Advances in Radiation Oncology
|December 17, 2024
Summary
Predicting distant metastasis in borderline resectable pancreatic cancer is possible using delta-radiomics from CT scans. This method, utilizing differences between contrast-enhanced and non-contrast CT images, aids in risk stratification for patients.
Area of Science:
- Oncology
- Radiology
- Data Science
Background:
- Pancreatic cancer poses a significant challenge due to its high mortality rate.
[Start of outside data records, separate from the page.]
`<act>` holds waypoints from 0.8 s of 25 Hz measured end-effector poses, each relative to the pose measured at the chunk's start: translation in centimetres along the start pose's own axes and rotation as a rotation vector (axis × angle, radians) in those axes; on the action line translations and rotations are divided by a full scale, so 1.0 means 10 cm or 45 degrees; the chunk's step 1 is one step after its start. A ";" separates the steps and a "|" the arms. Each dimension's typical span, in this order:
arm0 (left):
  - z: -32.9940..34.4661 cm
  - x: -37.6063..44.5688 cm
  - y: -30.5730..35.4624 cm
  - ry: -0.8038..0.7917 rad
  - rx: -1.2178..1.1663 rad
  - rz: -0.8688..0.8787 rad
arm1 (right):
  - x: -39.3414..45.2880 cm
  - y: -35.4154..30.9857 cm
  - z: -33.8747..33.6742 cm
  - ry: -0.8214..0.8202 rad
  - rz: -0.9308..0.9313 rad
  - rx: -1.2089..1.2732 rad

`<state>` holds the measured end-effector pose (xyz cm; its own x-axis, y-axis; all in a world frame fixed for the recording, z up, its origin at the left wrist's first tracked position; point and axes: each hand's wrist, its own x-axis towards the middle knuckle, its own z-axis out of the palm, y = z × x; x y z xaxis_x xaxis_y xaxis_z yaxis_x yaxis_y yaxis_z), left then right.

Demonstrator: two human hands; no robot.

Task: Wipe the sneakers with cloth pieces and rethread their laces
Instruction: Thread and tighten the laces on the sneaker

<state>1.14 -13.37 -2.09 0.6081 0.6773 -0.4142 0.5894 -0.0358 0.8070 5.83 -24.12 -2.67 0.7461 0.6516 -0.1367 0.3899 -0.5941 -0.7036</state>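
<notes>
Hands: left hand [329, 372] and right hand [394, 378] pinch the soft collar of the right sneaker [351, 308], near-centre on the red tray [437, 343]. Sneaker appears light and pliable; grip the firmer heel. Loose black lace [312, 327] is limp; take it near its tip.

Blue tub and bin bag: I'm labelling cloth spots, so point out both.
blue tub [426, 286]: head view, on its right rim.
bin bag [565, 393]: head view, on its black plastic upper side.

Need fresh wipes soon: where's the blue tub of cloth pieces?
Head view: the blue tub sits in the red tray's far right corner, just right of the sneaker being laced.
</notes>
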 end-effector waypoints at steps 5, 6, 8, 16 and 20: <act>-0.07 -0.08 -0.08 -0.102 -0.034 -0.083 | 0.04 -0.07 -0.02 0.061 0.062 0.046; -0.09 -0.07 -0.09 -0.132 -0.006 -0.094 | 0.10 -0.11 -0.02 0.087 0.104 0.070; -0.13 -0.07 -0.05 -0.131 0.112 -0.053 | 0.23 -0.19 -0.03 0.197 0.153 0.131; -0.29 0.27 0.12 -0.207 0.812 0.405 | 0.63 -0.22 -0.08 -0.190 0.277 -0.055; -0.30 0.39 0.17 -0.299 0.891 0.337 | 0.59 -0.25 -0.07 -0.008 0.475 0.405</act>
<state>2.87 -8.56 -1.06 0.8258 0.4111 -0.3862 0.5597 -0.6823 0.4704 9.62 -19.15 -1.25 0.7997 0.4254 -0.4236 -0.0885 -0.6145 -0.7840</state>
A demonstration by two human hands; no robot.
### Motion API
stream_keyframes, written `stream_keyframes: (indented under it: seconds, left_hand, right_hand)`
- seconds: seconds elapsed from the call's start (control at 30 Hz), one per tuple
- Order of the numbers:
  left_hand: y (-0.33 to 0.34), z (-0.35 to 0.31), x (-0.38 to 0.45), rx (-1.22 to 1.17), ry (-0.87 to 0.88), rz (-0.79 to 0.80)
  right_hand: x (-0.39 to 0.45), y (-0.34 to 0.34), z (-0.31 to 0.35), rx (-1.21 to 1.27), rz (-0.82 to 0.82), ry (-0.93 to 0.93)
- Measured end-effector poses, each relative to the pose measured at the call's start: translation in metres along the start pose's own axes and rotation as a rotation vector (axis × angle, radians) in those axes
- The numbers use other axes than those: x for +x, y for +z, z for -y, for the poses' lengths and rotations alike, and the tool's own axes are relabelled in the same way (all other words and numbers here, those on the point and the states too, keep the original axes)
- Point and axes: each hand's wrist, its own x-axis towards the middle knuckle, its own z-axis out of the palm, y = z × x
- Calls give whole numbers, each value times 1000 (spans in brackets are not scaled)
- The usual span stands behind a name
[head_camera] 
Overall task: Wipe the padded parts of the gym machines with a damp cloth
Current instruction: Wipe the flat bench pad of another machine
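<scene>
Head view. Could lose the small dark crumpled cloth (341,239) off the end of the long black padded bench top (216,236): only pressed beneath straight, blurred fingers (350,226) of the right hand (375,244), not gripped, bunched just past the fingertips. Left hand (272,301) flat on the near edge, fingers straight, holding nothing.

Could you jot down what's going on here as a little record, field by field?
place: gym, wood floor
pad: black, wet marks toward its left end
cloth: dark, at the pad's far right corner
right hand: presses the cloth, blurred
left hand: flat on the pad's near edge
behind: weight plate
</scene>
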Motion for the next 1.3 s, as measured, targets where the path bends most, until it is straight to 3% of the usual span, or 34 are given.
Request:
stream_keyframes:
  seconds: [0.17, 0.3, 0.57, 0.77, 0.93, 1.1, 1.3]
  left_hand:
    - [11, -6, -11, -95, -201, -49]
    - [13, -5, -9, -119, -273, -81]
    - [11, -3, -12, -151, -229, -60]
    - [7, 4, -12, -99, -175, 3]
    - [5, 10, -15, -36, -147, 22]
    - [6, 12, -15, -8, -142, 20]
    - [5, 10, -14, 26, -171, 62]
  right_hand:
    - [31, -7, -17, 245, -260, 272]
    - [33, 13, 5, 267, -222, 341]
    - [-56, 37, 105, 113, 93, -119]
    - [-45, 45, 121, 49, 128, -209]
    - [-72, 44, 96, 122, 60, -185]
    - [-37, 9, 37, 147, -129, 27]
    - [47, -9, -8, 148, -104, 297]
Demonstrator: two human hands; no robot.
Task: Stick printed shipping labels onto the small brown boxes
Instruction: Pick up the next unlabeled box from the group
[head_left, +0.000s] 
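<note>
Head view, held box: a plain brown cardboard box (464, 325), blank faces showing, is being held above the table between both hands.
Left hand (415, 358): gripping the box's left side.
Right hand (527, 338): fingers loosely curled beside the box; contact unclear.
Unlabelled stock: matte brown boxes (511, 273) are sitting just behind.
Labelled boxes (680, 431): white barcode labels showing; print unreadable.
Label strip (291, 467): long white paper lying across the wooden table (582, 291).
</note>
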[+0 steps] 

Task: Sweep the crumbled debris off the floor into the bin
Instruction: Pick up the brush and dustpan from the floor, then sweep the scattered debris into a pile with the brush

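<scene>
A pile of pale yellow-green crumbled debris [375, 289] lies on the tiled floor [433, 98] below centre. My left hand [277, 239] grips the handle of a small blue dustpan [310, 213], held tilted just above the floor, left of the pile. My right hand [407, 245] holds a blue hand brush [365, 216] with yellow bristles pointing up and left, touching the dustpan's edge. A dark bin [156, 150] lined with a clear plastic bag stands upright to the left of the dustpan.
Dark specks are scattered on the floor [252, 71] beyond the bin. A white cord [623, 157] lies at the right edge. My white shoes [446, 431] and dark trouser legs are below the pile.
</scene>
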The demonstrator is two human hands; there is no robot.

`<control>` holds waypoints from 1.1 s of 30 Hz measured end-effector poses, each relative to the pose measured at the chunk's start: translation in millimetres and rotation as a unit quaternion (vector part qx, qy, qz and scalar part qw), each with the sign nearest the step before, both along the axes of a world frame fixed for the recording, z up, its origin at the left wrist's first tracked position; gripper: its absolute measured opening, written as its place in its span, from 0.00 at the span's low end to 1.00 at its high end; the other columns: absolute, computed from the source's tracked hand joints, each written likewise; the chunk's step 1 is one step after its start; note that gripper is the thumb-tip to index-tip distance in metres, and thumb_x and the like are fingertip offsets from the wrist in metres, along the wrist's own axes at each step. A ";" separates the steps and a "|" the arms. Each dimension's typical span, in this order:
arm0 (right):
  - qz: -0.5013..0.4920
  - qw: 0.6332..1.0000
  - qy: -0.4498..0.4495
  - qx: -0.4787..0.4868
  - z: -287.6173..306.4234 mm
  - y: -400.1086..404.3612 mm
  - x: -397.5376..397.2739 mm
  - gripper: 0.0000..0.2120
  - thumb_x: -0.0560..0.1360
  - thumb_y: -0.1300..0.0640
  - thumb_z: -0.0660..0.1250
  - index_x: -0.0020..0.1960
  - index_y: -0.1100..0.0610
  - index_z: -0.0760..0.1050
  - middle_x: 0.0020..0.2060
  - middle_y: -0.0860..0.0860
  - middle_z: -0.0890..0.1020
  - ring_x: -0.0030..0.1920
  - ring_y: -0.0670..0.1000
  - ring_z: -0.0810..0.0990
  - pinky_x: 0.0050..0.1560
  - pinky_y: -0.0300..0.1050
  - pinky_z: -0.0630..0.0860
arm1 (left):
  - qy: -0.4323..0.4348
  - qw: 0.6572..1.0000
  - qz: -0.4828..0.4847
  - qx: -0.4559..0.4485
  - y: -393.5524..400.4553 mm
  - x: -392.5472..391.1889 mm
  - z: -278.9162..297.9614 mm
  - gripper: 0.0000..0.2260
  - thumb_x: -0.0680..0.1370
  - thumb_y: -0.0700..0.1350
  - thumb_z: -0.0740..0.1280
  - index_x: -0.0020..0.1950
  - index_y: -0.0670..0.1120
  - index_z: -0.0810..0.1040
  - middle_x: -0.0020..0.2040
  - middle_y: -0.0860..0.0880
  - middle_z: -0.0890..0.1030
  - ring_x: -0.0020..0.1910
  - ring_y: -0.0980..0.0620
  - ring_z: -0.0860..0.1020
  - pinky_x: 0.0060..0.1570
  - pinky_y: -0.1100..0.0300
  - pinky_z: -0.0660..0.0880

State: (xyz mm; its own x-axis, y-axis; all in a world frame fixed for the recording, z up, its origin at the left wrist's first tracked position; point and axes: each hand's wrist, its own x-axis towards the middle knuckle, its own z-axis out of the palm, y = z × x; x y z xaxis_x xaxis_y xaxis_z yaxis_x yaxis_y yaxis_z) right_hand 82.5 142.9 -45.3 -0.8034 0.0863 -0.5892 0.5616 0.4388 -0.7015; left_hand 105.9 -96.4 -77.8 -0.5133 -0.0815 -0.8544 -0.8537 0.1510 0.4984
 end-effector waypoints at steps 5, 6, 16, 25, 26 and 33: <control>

- Predicting distant metastasis (DM) is crucial for treatment planning in borderline resectable pancreatic carcinoma.
- Current prediction methods may not fully leverage imaging data.
Purpose of the Study:
- To predict distant metastasis (DM) in patients with borderline resectable pancreatic carcinoma.
- To evaluate the efficacy of delta-radiomics features derived from contrast-enhanced computed tomography (CECT) and non-CECT images.
- To compare the predictive performance of clinical, radiomics, and hybrid models.
Main Methods:
- Utilized data from 67 eligible patients with borderline resectable pancreatic carcinoma.
- Extracted 3906 radiomics features from CECT and non-CECT images, calculating delta-radiomics features.
- Developed predictive models (clinical, radiomics, hybrid) using Fine-Gray regression and random survival forest, validated on a test set.
Main Results:
- The random survival forest (RSF) model incorporating delta-radiomics achieved the highest predictive performance (concordance index: 0.727).
- The RSF-based model with delta-radiomics significantly stratified patients into high- and low-risk groups for DM (P < .05).
- Specific delta-radiomics features, particularly from the gray-level size-zone matrix, correlated with DM incidence.
Conclusions:
- Delta-radiomics features derived from CECT and non-CECT images, when analyzed with RSF, are effective in predicting DM in borderline resectable pancreatic carcinoma.
- This approach offers a promising tool for improved risk assessment and personalized treatment strategies.